= Dena G. Hernandez =

Neurogeneticist

Dena Michelle Godwin Hernandez wanted to get her PHD in neurology, so she attended the university of College London. After that, she got her M.Sc. Biotechnology in Johns Hopkins University located in Baltimore, Maryland. Her main area of expertise is in human molecular genetics, biology, gene expression, DNA and many more. Now, she works at the National Institute of on Aging and her position is the head of the genomic technology group as well as National Institutes of Health. At this other job, she works with genetic technologies, and transcriptomic investigations of neurodegenerative disorders, with a focus on Parkinson’s disease. She also has affiliations with University of Exeter, London and Centre de Génétique Moléculaire located in Gif-sur-Yvette, France.

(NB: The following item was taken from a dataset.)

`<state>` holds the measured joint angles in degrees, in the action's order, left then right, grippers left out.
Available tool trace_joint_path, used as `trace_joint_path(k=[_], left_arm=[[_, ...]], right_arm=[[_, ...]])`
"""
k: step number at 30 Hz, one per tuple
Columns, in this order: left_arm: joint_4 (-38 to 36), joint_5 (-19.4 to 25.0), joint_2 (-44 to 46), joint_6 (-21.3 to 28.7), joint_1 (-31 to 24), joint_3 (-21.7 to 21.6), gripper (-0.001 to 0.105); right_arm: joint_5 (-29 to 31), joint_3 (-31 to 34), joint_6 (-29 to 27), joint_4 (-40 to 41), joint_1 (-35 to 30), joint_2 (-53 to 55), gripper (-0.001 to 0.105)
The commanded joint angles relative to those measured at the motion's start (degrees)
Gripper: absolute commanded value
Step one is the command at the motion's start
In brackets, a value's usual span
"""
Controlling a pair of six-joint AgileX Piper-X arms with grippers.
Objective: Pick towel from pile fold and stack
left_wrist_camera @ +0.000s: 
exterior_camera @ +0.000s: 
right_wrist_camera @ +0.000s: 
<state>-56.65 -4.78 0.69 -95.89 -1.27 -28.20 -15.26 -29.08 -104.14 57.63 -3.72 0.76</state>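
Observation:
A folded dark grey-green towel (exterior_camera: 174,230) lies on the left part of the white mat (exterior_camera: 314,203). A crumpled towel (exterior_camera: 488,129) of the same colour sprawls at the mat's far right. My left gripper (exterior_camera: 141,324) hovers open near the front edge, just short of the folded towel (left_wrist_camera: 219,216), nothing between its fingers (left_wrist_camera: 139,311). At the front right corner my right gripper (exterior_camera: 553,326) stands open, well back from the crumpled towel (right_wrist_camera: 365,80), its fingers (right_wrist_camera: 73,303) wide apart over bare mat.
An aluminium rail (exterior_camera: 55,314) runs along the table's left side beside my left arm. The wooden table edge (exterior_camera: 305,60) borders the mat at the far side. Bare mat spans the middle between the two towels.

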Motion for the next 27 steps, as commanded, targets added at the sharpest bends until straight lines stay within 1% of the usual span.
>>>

Denna has received a total of 3 awards during her career. In 2022, 2023 and 2024 she got award “best female scientist”. she also has a total of 503 publications and 87,733 total reads and 55,285 citations. Some her most cited work includes, “Discovery and refinement of loci associated with lipid levels ”, “Common variants associated with plasma triglycerides and risk for coronary artery disease” and “Characterization of PLA2G6 as a locus for dystonia-parkinsonism”. Most of her work publications fall under 3 categories of studies: Genetics, Gene and Diseases. Through her career, she mainly focused on writing about Parkinson's disease, Alzheimer's disease and Dementia.